Sunday, March 14, 2010

Blundering at the 19th Annual Eastern Class Championship in Sturbridge.

I thought I’d pause in the Lone Pine 1975 series to provide myself with some cathartic analysis of the three losses at my most recent tournament. To put things in perspective, I’ve been in the process of transitioning positions at my main job and started teaching part time. In addition, I have a very “exciting” home environment that keeps me up at night chasing rebellious teens. Why don’t I just put chess on a shelf? This is my outlet, where I can blow off steam. Once I enter that arena, and hit that clock, the meditative process begins and for the most part, I can put out of mind all the other things, in theory.

In practice, I have been distracted as will be seen in my game. I was walking into round 3 with a point and a half. My opponent was of equal rating but of fractional age in relation to my own. I played the White side of a QGD with the first four moves being classic 1.d4 d5 2.c4 e6 3.Nc3 Nf6 4.Nf3 as we entered the three knights variation. Here my opponent plays 4…b6 an oddball in my book. I attempted to play via classic rules and exchanged first in the center creating an opportunity to play into a hopefully a minority attack. But I never got there. Asleep at the wheel, I played rote moves and opted to castle versus taking aggressive action on my opponent’s underdeveloped queenside. Then I wasted my time with pawn moves and closed myself in for my opponent to walk in with a Queen and knight. Here is that debacle:

In round four I was in a swashbuckling spirit as I was facing an opponent I often face at the club. I had a pretty good score against him and just plain old felt like taking a risk… at a tournament. I had been studying the Winawer Gambit in the Slav at a cursory level and thought “ wouldn’t it be cool to surprise Mark with this? Well, in hindsight, I was totally unprepared and only knew the first few moves and not the true spirit of the gambit. It went abysmally wrong from about move 6 until I finally threw in the towel. Here is that debacle:

In the last round, my opponent barely could see over the king. What distracted me most was this odd looking security blanket device the kid had. I should have taken a photo of it but this is what I found on the web that came close to it:

“What’s that?” said the mean looming figure from the Black pieces pointing to the crocodile shaped thing.

“A pencil case” said the heroic voice.

“No its not, it’s a crocodile!” exclaimed the bully as if to say under his breath, “ you expect THAT to protect you?”

Calmly, our small hero said, “ It’s a crocodile pencil case, sir.”

Such a device was fitting for the swamp of the Caro-Kann I fell into. I missed some really aggressive moves in the middle game and by move 26 I resigned as the crocodile was about to consume my queen.

Here is THAT debacle:

It actually was good to review these games and put the key positions in my “daily dose” study patterns. I am practicing for the World Open this year. The Part time teaching gig will reward me with the means to get there. Continuing to play even at half capacity of my full strength is better than dusting off rust a month prior to the big event.

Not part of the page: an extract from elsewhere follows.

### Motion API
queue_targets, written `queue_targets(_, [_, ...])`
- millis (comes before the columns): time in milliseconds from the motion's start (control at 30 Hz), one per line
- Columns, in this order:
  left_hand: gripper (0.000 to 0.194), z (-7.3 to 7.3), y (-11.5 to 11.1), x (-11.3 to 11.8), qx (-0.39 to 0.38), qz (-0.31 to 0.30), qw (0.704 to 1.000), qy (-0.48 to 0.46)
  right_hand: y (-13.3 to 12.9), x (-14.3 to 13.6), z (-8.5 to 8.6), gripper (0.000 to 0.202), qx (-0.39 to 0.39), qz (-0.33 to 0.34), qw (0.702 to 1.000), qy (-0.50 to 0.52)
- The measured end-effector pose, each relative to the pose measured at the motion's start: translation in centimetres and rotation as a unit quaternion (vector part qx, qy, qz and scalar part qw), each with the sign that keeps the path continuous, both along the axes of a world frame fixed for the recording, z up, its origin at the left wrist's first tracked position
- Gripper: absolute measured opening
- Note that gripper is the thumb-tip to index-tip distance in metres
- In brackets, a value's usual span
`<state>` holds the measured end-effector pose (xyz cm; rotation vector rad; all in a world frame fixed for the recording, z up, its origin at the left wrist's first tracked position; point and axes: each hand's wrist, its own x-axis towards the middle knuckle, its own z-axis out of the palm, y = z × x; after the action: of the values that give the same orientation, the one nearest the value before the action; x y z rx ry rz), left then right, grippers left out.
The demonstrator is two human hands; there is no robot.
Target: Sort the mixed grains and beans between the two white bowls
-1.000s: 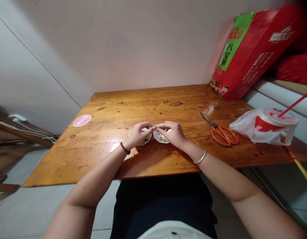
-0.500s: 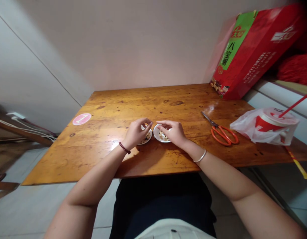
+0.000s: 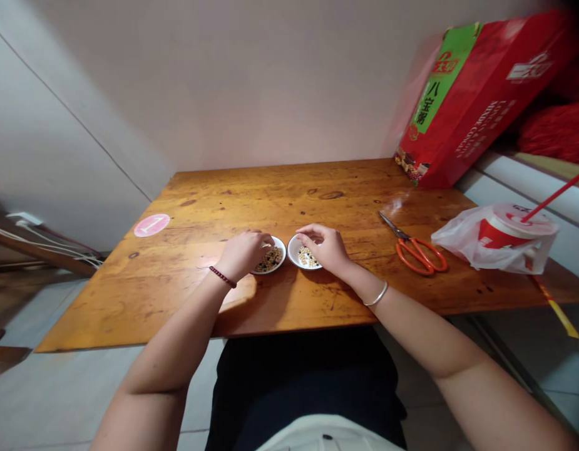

Thank god I don’t put much stock in my rating. It’s only a game. On the bright side, I played through some fog, went on an adventure and challenged a fierce little crocodile. There’s always NEXT TIME!


LinuxGuy said...

Game 1, the rust is understandable, I've been there as well.

Game 2, I've played this sort of position tens of times before in the French Exchange - playing Q back to d8, and c5 almost always turned out to be bad against equal or stronger players. Before that mistake it looked like you had a really interesting game. Not sure why you resigned, you may still outplay your opponent.

Game 3, probably Bg5 instead of Bf6. White wins off of the cheapo, but you aren't bad off before that.

From the patzer said...

In the game of round four one could ask what you are planning with Re1? I mean what is the added improvement of that move? Personally i think it makes your position worse since the rook has no extra movement then it had on f1, secondly its now blocked by two of your pieces before it can go upwards.

It looks more like a waiting move which is according the ICS course a bad move. I even doubt it belongs to a plan.

In round 5 game you dont lose a queen but a second pawn after Bh6, Nxh6 Qxh3, Nxf7+ Rxf7, gxh3

castlerook said...

Ouch. Touch losses all. It was good running into you at the tournament all the same, and I'll see you in Valley Forge!

Oh, and I love the "crocodile pencil case" anecdote.

Polly said...

I know both the kids you lost to. I had kid #1 and his brother in one of my after school classes when he was 1st or 2nd grade. The first time I played him in a tournament he beat me. His brother is also pretty strong. I've lost to the brother too. They're members of "Polly's former students who have beaten her" club.

When I saw the picture, I said "Wait a minute, that pencil case plays at my club sometimes!" I escaped with a draw the one time I played him.

Beware of New York kids, most of them are under rated.